**What to do**. Copy the data exactly from the line that contains "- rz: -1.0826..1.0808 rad" through the line that contains "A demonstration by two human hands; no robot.", keeping both end lines and leaving out everything else.

** Input material follows **

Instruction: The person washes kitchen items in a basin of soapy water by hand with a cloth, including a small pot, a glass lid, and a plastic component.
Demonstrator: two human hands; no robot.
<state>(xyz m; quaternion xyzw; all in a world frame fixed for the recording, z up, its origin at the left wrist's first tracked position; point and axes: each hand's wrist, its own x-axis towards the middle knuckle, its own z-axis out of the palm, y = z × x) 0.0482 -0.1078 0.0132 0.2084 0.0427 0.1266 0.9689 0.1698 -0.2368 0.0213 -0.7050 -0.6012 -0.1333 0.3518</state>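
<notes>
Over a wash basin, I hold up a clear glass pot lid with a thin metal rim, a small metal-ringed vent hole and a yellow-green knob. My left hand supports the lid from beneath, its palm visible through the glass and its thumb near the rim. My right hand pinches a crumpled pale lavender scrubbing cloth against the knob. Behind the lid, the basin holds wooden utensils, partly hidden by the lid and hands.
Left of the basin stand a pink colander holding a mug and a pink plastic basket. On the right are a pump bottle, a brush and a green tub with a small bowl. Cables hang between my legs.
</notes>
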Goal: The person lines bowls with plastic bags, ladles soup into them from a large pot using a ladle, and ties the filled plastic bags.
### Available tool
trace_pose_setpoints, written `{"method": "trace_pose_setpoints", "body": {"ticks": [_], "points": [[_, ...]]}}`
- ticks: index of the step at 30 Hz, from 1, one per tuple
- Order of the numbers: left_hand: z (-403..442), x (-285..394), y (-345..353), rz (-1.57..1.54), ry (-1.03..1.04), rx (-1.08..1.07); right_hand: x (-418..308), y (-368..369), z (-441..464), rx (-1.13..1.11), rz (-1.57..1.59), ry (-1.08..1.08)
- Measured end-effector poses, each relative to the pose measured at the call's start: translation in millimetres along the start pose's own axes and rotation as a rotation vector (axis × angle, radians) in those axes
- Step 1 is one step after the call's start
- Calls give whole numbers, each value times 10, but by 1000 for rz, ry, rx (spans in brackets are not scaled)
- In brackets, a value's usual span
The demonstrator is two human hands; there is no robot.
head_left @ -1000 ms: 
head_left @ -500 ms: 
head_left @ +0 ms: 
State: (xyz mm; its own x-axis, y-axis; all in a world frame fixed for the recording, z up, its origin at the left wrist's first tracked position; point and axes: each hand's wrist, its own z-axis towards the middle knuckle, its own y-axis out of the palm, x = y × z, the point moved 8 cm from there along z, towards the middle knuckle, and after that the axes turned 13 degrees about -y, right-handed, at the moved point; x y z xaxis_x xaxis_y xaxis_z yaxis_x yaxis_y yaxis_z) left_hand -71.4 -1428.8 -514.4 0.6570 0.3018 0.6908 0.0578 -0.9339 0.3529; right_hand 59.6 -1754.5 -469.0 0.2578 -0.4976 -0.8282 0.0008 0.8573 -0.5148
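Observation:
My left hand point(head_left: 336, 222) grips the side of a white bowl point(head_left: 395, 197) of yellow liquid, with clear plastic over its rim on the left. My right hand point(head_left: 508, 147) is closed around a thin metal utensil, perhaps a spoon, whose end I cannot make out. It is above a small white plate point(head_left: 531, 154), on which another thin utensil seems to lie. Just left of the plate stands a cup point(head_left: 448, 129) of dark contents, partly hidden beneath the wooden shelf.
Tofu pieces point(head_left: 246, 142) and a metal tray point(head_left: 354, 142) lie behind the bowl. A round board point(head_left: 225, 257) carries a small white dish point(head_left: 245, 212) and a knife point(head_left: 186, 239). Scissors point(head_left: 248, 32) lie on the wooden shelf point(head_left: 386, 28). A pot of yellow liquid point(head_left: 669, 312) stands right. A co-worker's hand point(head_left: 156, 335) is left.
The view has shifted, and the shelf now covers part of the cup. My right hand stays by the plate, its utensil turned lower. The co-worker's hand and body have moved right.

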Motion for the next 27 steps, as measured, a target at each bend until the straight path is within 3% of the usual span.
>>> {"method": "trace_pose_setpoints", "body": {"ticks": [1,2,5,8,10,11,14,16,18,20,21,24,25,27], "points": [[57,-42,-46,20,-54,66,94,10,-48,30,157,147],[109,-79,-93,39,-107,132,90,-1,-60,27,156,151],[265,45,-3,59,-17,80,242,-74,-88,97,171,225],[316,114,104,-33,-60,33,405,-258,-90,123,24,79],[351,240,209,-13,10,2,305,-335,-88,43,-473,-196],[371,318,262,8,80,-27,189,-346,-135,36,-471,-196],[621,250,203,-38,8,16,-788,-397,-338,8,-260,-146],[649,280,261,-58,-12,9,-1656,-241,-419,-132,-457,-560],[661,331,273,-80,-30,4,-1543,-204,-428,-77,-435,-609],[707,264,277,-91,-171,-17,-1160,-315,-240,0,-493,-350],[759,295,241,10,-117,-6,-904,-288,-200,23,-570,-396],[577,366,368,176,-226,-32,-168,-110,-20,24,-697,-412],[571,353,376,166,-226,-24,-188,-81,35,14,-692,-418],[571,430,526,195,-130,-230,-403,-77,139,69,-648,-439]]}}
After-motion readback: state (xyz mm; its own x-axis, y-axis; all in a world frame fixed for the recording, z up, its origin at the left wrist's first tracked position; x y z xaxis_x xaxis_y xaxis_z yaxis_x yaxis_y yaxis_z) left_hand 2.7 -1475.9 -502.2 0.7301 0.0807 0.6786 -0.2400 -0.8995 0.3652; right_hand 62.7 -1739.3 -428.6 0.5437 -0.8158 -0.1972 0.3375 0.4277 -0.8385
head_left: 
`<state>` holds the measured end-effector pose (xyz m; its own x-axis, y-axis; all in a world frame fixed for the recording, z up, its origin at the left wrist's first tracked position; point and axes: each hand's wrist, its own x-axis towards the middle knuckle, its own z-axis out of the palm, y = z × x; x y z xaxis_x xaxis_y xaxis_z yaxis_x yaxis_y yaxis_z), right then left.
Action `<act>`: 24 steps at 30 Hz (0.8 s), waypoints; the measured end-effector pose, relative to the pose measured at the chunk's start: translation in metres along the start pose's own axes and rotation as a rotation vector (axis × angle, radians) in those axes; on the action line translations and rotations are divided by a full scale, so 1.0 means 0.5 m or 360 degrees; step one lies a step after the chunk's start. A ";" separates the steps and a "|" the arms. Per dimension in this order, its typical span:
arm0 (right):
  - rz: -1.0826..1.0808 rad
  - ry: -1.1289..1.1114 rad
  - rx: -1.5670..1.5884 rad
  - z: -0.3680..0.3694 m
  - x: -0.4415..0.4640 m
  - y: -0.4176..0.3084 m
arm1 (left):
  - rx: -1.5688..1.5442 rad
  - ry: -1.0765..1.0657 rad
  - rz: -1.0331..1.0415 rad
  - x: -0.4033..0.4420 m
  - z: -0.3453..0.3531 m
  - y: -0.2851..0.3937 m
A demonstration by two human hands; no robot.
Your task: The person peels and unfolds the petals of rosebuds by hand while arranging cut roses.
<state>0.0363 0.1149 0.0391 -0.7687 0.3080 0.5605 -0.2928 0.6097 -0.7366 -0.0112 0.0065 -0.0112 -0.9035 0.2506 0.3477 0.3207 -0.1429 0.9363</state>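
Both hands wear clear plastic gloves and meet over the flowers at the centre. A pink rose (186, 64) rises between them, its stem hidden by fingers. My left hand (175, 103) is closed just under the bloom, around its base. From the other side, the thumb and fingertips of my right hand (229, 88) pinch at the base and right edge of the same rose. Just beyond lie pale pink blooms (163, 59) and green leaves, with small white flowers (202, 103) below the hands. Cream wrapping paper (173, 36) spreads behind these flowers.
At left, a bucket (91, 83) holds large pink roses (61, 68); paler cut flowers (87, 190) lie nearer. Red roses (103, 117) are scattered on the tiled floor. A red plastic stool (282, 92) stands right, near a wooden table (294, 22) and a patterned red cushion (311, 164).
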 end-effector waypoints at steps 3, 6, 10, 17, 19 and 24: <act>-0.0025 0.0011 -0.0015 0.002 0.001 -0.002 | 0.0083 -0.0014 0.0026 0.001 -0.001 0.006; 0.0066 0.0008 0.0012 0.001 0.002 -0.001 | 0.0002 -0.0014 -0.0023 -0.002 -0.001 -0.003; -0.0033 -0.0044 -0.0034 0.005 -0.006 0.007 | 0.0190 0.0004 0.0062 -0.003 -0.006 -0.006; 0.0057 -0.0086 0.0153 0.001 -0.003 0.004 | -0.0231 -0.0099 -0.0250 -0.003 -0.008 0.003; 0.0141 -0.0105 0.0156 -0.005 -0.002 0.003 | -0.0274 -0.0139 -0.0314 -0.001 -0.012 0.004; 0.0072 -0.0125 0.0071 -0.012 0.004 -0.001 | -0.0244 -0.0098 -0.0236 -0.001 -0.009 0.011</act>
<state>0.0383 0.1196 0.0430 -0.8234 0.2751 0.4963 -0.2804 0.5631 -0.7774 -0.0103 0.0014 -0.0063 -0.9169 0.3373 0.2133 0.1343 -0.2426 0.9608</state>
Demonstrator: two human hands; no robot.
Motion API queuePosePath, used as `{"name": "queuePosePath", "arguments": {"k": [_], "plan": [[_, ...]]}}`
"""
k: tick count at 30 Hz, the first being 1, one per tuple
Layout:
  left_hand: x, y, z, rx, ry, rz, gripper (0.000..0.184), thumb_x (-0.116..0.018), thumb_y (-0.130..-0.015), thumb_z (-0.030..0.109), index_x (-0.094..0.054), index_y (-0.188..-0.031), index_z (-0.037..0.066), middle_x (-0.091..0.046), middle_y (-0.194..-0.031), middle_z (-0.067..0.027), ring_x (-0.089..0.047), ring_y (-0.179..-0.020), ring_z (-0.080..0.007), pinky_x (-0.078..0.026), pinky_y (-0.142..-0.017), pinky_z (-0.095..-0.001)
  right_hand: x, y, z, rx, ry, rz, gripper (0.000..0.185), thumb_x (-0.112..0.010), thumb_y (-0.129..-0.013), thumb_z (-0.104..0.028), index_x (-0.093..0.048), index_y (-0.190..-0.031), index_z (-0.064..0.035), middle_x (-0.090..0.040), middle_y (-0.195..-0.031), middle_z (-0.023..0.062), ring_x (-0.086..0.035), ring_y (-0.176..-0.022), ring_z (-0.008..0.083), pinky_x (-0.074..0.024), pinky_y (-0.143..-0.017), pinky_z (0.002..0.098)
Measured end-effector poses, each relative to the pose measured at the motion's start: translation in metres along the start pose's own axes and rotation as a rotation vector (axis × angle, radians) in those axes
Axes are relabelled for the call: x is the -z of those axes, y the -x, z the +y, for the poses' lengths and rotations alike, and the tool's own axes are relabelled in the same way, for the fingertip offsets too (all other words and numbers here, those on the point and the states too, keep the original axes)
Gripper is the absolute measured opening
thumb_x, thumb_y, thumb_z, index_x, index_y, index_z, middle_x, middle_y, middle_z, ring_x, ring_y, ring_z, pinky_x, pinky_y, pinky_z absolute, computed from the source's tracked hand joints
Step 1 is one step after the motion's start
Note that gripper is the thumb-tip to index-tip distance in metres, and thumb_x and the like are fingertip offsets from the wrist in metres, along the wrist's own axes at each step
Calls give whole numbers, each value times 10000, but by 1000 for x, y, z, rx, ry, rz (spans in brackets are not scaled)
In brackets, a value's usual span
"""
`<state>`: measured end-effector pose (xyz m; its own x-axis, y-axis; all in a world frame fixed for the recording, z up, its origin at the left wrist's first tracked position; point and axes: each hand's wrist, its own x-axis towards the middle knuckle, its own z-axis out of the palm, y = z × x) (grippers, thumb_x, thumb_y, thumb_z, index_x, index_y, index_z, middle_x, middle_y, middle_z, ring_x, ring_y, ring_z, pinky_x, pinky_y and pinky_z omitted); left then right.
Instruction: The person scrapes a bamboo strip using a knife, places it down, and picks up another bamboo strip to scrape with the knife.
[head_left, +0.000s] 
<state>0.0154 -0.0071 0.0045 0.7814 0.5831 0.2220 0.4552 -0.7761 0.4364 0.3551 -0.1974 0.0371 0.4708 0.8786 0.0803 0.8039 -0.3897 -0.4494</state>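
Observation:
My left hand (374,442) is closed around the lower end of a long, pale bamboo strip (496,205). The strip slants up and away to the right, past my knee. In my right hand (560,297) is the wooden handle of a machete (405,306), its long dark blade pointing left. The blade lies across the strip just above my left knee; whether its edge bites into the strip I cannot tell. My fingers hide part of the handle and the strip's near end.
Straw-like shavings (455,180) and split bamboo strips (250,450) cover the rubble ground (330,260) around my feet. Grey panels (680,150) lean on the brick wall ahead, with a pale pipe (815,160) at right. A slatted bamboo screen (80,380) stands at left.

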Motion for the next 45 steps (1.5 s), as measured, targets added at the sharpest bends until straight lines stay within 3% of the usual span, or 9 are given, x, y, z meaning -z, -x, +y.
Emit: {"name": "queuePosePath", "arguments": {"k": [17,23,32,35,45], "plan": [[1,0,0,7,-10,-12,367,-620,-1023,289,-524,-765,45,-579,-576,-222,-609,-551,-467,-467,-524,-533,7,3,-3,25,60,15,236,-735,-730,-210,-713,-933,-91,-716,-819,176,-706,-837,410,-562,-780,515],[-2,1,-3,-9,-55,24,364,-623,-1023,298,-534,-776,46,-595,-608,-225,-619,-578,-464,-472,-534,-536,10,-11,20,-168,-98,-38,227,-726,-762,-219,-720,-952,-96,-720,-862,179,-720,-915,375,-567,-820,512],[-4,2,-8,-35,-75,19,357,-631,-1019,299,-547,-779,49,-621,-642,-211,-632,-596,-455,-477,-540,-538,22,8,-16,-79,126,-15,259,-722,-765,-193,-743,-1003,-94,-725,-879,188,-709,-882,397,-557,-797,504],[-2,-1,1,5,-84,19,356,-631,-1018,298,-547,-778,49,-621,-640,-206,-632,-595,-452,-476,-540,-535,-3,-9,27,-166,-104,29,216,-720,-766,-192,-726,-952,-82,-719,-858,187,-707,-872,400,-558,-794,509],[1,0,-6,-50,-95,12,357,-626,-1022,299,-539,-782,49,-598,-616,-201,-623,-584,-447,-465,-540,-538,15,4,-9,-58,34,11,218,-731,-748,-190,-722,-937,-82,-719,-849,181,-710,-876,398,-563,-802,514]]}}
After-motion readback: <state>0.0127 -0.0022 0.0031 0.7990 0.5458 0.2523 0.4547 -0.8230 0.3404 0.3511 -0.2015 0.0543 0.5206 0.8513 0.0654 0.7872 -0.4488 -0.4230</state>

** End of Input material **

**Solution for this task**.
  - rz: -1.0826..1.0808 rad
  - ry: -1.1289..1.1114 rad
  - rx: -1.5670..1.5884 rad
  - z: -0.3680..0.3694 m
  - x: -0.4415..0.4640 m
  - y: -0.4176..0.3084 m
arm1 (left):
  - rx: -1.5688..1.5442 rad
  - ry: -1.0765..1.0657 rad
  - rz: -1.0331..1.0415 rad
  - x: -0.4033..0.4420 m
  - z: -0.3453..0.3531 m
  - y: -0.2851..0.3937 m
A demonstration by two human hands; no robot.

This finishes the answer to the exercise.